• What is required
Below this line is the material. Write out only its lines from the one containing "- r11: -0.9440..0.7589" through the one containing "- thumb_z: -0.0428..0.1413", both kept, exactly.

• Given material
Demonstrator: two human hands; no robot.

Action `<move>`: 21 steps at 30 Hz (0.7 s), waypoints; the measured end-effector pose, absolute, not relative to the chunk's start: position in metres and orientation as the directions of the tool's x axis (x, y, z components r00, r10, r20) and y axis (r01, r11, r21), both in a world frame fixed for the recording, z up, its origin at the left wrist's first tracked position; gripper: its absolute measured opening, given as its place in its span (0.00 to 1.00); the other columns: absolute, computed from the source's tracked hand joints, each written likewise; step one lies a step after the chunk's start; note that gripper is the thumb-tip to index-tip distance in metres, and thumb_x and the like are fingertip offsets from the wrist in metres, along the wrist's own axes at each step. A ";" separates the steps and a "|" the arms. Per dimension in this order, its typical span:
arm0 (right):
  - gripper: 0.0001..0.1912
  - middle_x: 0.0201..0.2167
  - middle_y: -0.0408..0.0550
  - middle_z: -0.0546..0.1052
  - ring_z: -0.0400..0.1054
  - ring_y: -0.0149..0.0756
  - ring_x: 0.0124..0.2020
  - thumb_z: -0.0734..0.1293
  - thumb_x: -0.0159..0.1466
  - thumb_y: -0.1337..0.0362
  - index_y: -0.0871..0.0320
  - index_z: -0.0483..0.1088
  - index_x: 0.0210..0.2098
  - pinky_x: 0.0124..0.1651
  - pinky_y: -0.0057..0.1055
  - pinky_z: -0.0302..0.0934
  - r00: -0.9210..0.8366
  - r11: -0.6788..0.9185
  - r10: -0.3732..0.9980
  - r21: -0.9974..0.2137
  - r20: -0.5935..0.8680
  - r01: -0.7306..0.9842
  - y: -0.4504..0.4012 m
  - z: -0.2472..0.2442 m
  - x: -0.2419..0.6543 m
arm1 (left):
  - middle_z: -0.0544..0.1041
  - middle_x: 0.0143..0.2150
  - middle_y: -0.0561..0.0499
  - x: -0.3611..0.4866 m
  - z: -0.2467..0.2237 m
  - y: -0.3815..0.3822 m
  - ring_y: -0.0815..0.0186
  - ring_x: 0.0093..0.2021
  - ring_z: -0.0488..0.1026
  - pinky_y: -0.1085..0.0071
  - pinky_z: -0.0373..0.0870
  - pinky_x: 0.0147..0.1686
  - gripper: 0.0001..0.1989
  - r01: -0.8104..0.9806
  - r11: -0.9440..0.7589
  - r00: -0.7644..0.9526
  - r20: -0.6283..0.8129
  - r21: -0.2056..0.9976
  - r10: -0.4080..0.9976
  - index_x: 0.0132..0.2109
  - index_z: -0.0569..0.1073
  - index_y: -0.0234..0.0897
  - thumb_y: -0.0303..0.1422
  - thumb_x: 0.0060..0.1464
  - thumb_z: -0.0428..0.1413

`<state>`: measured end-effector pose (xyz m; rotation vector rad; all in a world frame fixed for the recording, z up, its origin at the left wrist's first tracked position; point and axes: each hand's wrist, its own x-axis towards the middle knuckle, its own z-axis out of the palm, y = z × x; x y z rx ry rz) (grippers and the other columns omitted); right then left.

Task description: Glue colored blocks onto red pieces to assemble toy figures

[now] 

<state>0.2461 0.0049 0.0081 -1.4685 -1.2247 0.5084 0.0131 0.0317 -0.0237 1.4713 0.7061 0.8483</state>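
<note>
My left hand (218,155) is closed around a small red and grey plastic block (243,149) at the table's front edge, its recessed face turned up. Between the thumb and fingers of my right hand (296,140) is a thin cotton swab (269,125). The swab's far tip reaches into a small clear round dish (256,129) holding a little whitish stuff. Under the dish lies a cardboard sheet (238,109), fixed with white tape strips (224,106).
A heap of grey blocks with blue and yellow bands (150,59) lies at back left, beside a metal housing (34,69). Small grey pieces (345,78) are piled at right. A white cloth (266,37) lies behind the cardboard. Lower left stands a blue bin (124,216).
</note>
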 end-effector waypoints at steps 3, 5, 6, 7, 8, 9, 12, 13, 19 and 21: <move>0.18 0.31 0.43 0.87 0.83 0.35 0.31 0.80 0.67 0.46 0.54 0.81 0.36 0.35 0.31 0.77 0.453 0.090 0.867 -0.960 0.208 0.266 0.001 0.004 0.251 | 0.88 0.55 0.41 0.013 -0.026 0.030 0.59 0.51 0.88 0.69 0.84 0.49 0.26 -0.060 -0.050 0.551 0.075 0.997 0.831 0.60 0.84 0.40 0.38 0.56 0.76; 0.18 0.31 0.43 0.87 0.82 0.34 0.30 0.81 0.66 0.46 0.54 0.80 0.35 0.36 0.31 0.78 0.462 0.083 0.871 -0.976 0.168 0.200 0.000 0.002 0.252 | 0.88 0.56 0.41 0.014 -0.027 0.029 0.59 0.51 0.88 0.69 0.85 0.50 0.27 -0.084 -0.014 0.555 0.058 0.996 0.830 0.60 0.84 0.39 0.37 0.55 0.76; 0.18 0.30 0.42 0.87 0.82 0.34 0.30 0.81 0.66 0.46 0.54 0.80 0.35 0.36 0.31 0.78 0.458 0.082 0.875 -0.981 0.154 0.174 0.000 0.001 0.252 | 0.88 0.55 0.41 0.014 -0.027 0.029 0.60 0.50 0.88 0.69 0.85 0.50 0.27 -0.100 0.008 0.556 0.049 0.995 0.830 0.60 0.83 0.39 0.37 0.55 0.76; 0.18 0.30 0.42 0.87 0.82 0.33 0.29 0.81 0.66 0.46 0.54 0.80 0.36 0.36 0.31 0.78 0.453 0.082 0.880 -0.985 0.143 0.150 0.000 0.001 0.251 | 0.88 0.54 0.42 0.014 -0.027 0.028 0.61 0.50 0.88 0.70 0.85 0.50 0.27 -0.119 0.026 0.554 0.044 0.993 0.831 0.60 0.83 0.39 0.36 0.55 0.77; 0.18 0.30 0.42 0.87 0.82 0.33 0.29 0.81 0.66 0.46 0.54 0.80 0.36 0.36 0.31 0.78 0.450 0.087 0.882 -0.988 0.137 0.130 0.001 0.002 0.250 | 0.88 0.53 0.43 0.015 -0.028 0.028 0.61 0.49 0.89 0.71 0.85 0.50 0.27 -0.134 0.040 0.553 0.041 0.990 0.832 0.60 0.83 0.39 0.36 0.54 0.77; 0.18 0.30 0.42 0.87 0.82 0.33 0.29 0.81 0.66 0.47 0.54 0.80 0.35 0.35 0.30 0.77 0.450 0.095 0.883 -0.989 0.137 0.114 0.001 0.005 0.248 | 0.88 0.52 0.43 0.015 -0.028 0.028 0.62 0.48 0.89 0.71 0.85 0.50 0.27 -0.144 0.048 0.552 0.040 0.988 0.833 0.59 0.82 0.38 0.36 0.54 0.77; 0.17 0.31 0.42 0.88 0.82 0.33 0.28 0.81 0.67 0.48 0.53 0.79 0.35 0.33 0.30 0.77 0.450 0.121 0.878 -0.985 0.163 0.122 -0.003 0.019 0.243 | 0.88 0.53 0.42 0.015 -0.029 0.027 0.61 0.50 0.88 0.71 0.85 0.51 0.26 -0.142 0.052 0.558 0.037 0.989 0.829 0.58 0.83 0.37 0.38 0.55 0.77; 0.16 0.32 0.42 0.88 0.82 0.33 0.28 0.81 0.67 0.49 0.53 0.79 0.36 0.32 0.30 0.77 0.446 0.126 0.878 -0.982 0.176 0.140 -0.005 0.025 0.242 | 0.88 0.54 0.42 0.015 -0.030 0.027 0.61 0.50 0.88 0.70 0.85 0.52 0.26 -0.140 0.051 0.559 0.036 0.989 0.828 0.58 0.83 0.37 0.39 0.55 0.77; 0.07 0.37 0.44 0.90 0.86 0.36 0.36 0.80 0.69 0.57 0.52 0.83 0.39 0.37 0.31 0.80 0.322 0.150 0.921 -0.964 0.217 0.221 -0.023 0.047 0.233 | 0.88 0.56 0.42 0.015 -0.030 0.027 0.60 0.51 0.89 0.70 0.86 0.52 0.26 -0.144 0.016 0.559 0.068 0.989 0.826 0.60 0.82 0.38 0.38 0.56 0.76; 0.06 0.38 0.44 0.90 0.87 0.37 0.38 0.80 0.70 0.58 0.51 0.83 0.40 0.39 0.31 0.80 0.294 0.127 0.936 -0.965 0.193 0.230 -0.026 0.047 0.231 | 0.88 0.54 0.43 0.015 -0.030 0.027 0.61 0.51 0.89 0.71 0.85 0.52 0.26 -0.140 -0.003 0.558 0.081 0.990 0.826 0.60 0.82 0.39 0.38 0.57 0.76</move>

• Output below
  - r11: -0.9440..0.7589
  - r00: -0.7644..0.9526
  - r20: -0.6283..0.8129
  - r21: -0.2056..0.9976
  - r10: -0.4080..0.9976
  - index_x: 0.0132..0.2109
  - index_z: -0.0569..0.1073
  - index_y: -0.0234..0.0897
  - thumb_y: -0.0303..0.1422
  - thumb_x: 0.0060..0.1464
  - thumb_z: -0.0428..0.1413

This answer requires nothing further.